ML-Agents is Unity's official toolkit for training game agents with reinforcement learning and imitation learning. The Python training side uses PyTorch (PPO, SAC, GAIL); the C# Unity side defines observations, actions, and rewards. It's for game developers who want smart NPCs and for RL researchers who want visually rich, physics-based environments without building them from scratch.
17+ polished example environments covering single-agent, multi-agent cooperative, and competitive setups — you can see what good reward shaping looks like in practice. The gym and PettingZoo wrappers mean your Unity env drops straight into any standard RL training loop. ONNX inference via Unity's Inference Engine means trained models run in-editor and in shipped builds without a Python runtime. MA-POCA for cooperative multi-agent is genuinely good and not something you get out of most RL frameworks.

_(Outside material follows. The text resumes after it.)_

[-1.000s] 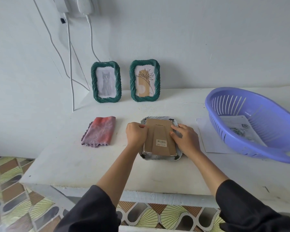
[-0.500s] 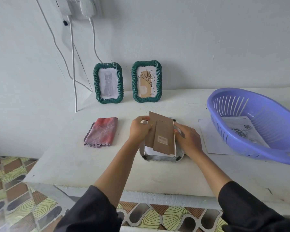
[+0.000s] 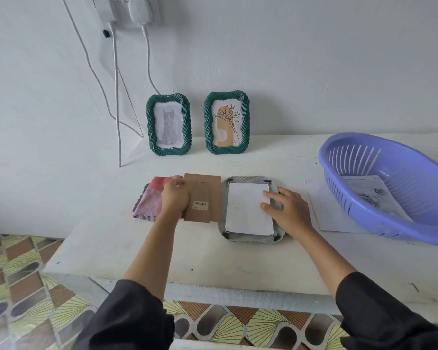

The split between Python training and C# environment means debugging a training run requires context-switching between two runtimes and two languages — reward shaping bugs are painful to trace. Training speed is bottlenecked by Unity's render loop unless you carefully strip out all rendering; getting multiple headless instances running in parallel on a server is not a smooth experience. The toolkit is clearly maintained at Unity's pace, not the RL research community's pace — PPO and SAC are 2018-era algorithms and there's no obvious path to plugging in newer methods like GRPO or RLHF. Documentation migration from GitHub Pages to Unity Package docs is incomplete, and the old URLs are now dead links scattered across Stack Overflow and forums.